◆ Exercise description
A full and exact copy of the listing that follows is needed.

◆ Collected material
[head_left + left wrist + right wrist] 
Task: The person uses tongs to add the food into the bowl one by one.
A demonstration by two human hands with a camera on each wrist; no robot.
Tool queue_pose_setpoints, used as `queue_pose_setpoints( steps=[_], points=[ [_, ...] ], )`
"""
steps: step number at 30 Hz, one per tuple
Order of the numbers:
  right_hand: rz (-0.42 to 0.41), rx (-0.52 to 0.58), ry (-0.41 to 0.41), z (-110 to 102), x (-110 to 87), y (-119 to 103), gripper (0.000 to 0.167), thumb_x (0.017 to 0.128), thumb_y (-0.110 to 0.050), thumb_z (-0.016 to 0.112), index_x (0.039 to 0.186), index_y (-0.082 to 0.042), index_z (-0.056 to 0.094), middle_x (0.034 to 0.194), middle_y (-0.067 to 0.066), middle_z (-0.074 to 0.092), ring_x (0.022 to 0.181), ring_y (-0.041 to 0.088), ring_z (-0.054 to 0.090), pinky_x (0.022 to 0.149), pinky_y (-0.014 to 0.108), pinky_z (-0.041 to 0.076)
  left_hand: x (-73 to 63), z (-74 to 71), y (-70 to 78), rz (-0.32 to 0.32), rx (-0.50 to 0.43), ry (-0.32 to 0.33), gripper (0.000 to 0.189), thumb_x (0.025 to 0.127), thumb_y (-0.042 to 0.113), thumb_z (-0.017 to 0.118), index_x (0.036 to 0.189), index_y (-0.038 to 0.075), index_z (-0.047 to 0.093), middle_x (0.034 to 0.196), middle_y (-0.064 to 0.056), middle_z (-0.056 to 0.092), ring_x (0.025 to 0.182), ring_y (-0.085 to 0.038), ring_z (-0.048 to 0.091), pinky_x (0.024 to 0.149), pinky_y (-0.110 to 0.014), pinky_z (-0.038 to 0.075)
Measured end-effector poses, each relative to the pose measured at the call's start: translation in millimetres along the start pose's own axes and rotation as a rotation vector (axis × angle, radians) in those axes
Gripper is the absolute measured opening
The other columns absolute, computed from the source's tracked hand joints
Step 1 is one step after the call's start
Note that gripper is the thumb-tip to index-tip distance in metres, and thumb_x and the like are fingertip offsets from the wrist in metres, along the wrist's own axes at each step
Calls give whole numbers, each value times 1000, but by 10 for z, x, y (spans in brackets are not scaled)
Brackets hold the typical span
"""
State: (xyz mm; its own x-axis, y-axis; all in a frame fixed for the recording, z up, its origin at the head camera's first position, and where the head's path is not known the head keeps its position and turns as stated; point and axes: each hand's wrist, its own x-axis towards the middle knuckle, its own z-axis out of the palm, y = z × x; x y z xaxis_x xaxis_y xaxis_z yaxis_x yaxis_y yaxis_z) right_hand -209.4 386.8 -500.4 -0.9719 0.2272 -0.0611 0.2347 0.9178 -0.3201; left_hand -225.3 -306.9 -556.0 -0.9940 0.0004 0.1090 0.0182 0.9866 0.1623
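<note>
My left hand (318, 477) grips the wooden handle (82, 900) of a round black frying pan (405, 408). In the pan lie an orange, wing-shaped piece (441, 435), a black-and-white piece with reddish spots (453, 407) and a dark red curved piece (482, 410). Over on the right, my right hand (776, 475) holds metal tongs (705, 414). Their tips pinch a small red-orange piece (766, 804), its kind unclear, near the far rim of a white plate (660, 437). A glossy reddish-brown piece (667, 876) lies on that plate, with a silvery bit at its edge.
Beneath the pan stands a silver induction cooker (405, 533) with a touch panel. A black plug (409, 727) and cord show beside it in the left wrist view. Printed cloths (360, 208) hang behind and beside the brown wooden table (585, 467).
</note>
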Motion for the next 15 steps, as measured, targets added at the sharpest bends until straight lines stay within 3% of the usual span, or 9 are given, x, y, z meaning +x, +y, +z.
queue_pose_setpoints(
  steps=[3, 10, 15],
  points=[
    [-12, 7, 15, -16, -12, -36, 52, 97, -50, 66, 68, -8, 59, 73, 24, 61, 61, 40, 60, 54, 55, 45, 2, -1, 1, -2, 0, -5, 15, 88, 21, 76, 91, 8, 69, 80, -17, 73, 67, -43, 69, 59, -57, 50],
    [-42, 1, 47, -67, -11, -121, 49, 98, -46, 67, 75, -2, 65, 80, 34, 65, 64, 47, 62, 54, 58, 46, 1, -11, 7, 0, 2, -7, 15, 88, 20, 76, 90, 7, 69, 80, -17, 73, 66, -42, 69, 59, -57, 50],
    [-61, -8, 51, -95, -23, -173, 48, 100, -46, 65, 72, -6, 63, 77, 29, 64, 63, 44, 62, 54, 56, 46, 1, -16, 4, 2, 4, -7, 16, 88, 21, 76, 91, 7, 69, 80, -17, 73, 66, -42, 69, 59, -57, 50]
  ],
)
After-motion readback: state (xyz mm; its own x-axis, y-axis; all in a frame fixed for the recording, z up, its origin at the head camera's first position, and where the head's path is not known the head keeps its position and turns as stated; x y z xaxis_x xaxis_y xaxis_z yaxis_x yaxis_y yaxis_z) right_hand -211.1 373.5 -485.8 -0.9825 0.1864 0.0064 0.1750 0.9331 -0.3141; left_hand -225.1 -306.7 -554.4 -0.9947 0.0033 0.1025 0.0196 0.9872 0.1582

◆ Exercise response
[head_left + left wrist + right wrist] 
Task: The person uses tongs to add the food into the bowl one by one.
A demonstration by two human hands with a camera on each wrist; no robot.
Tool queue_pose_setpoints, used as `queue_pose_setpoints( steps=[_], points=[ [_, ...] ], )`
"""
steps: step number at 30 Hz, one per tuple
Order of the numbers:
  right_hand: rz (-0.42 to 0.41), rx (-0.52 to 0.58), ry (-0.41 to 0.41), z (-110 to 102), x (-110 to 87), y (-119 to 103), gripper (0.000 to 0.167), thumb_x (0.017 to 0.128), thumb_y (-0.110 to 0.050), thumb_z (-0.016 to 0.112), index_x (0.039 to 0.186), index_y (-0.082 to 0.042), index_z (-0.056 to 0.094), middle_x (0.034 to 0.194), middle_y (-0.067 to 0.066), middle_z (-0.074 to 0.092), ring_x (0.022 to 0.181), ring_y (-0.041 to 0.088), ring_z (-0.054 to 0.090), pinky_x (0.022 to 0.149), pinky_y (-0.014 to 0.108), pinky_z (-0.041 to 0.076)
  left_hand: x (-73 to 63), z (-74 to 71), y (-70 to 78), rz (-0.32 to 0.32), rx (-0.50 to 0.43), ry (-0.32 to 0.33), gripper (0.000 to 0.189), thumb_x (0.025 to 0.127), thumb_y (-0.042 to 0.113), thumb_z (-0.017 to 0.118), index_x (0.036 to 0.189), index_y (-0.038 to 0.075), index_z (-0.047 to 0.093), middle_x (0.034 to 0.196), middle_y (-0.064 to 0.056), middle_z (-0.056 to 0.092), ring_x (0.025 to 0.182), ring_y (-0.085 to 0.038), ring_z (-0.048 to 0.091), pinky_x (0.024 to 0.149), pinky_y (-0.110 to 0.014), pinky_z (-0.038 to 0.075)
Measured end-effector poses, each relative to the pose measured at the call's start: translation in millimetres along the start pose's own axes and rotation as a rotation vector (axis × angle, radians) in those axes
Gripper is the absolute measured opening
The other columns absolute, computed from the source's tracked hand joints
Step 1 is one step after the call's start
Note that gripper is the thumb-tip to index-tip distance in metres, and thumb_x and the like are fingertip offsets from the wrist in metres, along the wrist's own axes at each step
Calls give whole numbers, each value times 1000, but by 10 for z, x, y (spans in brackets are not scaled)
Brackets hold the typical span
"""
State: (xyz mm; its own x-axis, y-axis; all in a frame fixed for the recording, z up, its origin at the head camera's first position, and where the head's path is not known the head keeps its position and turns as stated; point and axes: each hand's wrist, its own x-axis towards the middle knuckle, its own z-axis out of the palm, y = z × x; x y z xaxis_x xaxis_y xaxis_z yaxis_x yaxis_y yaxis_z) right_hand -209.4 386.8 -500.4 -0.9719 0.2272 -0.0611 0.2347 0.9178 -0.3201; left_hand -225.3 -306.9 -556.0 -0.9940 0.0004 0.1090 0.0182 0.9866 0.1623
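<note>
My left hand (318, 477) grips the wooden handle (82, 900) of a round black frying pan (405, 408). In the pan lie an orange, wing-shaped piece (441, 435), a black-and-white piece with reddish spots (453, 407) and a dark red curved piece (482, 410). Over on the right, my right hand (776, 475) holds metal tongs (705, 414). Their tips pinch a small red-orange piece (766, 804), its kind unclear, near the far rim of a white plate (660, 437). A glossy reddish-brown piece (667, 876) lies on that plate, with a silvery bit at its edge.
Beneath the pan stands a silver induction cooker (405, 533) with a touch panel. A black plug (409, 727) and cord show beside it in the left wrist view. Printed cloths (360, 208) hang behind and beside the brown wooden table (585, 467).
</note>
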Motion for the next 15 steps, as measured, targets added at the sharpest bends until straight lines stay within 3% of the usual span, or 9 are given, x, y, z meaning +x, +y, +z.
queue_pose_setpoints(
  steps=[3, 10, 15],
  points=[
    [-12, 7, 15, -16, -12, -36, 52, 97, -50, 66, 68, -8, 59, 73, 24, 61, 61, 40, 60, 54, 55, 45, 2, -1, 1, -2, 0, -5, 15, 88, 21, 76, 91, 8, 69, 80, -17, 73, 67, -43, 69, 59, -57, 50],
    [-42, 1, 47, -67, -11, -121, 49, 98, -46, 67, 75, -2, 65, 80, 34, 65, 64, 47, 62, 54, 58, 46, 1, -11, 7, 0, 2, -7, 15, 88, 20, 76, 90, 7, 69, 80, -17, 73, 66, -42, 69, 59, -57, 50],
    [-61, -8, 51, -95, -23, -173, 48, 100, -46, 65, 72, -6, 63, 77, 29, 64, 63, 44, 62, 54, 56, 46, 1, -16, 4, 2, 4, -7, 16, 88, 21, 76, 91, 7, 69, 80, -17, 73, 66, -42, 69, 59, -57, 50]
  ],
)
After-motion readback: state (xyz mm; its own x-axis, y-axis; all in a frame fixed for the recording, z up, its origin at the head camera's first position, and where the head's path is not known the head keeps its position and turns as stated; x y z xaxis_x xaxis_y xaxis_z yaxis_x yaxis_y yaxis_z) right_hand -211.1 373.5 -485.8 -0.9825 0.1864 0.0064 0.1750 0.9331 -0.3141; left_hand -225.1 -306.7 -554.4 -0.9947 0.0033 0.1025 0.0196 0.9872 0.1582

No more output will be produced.